- Exercise description -
Return the lines below that carry the word "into".

______

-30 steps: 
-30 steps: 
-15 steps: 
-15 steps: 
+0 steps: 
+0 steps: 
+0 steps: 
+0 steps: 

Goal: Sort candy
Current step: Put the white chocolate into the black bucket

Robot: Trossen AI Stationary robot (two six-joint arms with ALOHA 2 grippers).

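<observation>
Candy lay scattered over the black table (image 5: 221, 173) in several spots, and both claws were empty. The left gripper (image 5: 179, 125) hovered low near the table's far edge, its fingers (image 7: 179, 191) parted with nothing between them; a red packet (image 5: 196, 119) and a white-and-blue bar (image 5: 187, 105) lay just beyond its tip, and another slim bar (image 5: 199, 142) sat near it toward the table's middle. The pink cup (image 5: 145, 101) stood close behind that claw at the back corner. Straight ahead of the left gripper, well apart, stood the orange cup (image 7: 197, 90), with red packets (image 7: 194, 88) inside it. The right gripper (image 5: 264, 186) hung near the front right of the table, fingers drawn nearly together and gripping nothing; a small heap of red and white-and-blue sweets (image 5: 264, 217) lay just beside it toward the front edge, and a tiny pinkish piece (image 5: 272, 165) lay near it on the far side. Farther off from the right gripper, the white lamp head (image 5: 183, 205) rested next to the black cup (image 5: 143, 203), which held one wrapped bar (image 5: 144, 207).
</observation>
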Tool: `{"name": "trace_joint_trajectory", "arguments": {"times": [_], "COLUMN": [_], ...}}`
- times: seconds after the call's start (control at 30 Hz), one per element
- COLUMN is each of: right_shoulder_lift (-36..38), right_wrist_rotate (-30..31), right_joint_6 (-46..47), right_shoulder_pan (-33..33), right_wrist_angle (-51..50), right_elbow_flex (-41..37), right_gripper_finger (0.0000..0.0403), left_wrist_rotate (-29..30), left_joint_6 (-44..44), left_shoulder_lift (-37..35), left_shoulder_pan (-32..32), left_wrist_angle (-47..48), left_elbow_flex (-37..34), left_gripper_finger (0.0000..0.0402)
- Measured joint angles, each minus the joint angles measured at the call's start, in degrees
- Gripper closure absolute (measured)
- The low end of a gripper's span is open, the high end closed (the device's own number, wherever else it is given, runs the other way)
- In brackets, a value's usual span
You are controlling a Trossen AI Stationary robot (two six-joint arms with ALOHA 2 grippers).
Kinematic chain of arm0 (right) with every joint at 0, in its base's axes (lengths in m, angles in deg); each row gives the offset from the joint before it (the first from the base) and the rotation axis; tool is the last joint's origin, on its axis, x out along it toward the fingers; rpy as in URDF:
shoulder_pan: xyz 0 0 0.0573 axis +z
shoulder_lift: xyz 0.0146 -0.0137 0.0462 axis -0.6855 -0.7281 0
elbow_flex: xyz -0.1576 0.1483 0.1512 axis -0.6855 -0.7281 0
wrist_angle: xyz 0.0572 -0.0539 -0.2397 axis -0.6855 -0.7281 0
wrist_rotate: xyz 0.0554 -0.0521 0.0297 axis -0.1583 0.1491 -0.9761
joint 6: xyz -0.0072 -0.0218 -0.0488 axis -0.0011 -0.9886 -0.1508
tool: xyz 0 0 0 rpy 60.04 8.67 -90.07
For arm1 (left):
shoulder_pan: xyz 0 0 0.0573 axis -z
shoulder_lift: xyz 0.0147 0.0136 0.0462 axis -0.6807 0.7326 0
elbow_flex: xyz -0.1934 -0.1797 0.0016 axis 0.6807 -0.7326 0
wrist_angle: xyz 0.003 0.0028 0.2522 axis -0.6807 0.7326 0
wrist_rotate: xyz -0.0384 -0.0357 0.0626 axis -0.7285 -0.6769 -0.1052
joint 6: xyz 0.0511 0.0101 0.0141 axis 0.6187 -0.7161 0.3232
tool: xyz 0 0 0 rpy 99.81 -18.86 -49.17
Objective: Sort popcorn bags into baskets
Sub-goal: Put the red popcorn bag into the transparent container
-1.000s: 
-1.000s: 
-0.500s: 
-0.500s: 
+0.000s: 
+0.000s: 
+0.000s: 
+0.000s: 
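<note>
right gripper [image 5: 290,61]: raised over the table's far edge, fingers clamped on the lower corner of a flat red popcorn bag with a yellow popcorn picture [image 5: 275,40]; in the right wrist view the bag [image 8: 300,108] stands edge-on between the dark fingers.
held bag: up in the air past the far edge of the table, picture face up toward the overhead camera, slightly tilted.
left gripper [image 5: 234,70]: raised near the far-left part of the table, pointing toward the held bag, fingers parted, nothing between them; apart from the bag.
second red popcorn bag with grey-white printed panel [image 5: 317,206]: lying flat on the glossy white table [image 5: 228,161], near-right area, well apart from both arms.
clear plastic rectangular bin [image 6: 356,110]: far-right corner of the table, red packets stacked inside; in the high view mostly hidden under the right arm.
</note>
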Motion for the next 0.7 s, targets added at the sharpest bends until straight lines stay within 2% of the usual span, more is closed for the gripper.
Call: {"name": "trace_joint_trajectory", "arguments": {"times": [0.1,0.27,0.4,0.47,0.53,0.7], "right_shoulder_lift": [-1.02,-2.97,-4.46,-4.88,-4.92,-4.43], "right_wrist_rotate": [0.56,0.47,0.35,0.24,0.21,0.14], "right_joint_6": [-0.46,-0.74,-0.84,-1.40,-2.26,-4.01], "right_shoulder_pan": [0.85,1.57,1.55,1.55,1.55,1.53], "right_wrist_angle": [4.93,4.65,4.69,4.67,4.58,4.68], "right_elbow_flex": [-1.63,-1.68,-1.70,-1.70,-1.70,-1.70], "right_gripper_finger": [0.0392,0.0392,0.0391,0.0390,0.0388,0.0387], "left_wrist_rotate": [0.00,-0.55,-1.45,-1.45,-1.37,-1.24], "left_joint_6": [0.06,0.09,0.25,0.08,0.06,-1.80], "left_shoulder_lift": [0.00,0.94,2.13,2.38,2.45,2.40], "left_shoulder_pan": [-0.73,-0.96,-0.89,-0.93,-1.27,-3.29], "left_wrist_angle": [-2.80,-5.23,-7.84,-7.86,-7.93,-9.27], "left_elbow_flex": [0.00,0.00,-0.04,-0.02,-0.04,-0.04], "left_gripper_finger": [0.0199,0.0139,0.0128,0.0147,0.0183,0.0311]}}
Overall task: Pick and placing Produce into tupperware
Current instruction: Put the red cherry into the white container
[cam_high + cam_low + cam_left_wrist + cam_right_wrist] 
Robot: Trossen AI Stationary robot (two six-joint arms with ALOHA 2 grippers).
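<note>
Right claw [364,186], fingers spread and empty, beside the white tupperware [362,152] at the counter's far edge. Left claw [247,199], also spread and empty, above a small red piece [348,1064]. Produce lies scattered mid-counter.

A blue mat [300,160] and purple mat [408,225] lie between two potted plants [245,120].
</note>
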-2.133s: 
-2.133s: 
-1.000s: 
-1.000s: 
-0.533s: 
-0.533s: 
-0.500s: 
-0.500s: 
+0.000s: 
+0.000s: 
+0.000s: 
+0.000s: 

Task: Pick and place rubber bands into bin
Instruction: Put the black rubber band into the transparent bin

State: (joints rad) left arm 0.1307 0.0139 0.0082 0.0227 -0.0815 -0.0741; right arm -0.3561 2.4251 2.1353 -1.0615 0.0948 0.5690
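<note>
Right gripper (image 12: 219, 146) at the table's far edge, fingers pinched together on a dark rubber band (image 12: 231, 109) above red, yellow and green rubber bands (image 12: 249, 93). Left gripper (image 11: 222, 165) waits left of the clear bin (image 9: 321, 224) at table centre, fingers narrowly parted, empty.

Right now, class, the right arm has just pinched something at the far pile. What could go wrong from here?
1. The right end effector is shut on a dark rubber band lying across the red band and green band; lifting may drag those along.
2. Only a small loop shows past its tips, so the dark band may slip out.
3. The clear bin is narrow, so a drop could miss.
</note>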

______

- Task output -
Current step: Put the white chocolate into the black bucket
Objective: Sort popcorn bags into baskets
Sub-goal: Put the red popcorn bag into the transparent container
Overall task: Pick and placing Produce into tupperware
Current instruction: Put the red cherry into the white container
Task: Pick and place rubber bands into bin
Instruction: Put the black rubber band into the transparent bin

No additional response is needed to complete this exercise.